• _Directions_:
Below are some records. Copy every line in them that holds "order".

• _Extracted records_:
•••••

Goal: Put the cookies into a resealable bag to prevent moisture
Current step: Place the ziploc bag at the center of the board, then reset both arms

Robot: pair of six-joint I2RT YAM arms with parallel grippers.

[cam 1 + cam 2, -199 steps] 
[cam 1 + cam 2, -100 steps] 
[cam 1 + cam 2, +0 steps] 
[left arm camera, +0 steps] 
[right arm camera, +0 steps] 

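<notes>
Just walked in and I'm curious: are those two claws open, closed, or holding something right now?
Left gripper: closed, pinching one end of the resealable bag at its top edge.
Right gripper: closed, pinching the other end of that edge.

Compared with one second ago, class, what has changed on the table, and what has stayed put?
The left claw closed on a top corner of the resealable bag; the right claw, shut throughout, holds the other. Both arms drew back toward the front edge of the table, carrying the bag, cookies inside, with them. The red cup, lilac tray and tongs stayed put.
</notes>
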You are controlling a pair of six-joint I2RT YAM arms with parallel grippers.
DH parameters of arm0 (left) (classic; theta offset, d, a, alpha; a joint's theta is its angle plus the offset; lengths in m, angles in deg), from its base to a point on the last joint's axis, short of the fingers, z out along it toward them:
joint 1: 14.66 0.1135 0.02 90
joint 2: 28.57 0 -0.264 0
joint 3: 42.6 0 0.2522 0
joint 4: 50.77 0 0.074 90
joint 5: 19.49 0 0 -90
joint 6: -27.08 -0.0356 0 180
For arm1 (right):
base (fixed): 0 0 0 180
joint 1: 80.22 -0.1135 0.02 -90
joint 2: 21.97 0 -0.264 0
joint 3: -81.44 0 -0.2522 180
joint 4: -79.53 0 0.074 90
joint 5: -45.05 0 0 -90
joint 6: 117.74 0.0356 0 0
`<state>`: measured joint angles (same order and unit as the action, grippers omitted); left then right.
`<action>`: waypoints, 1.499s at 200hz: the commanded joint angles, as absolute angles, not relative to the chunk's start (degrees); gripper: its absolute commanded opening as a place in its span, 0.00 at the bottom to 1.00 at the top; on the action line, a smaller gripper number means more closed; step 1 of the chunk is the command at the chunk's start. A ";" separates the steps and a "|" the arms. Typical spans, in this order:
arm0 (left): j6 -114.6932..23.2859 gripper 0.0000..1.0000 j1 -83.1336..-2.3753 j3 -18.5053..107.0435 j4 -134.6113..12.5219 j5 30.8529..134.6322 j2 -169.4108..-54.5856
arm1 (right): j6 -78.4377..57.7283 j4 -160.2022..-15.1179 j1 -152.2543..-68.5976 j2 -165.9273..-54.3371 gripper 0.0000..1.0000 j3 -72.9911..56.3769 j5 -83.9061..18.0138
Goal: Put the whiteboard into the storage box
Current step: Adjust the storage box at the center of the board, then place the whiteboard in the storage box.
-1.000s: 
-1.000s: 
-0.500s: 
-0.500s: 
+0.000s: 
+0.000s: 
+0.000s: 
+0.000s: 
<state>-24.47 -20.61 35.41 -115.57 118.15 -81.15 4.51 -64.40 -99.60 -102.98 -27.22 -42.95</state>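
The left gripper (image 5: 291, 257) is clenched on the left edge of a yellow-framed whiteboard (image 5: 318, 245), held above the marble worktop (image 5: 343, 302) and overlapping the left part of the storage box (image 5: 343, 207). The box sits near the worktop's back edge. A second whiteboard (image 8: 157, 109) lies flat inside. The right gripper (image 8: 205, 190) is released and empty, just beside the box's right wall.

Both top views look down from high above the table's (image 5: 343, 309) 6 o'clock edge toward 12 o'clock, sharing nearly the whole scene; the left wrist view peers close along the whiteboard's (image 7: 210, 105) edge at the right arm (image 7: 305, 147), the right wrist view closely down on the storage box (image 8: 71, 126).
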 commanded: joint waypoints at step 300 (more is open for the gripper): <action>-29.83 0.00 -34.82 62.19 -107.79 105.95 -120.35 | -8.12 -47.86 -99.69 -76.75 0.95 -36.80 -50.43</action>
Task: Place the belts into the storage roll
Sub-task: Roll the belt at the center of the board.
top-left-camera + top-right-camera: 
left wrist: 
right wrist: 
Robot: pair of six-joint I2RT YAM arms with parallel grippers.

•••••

• _Solution for this problem_:
`<state>`: measured joint angles (same order and unit as the action, grippers omitted); left then right.
`<action>`: waypoints, 1.499s at 200hz: the commanded joint angles, as absolute angles, not relative to the chunk's start (degrees); gripper: its absolute commanded opening as a place in its span, 0.00 at the bottom to 1.00 at the top; on the action line, a smaller gripper number means more closed; step 1 of the chunk is the command at the chunk's start. A ";" separates the steps and a "|" the arms. Typical spans, in this order:

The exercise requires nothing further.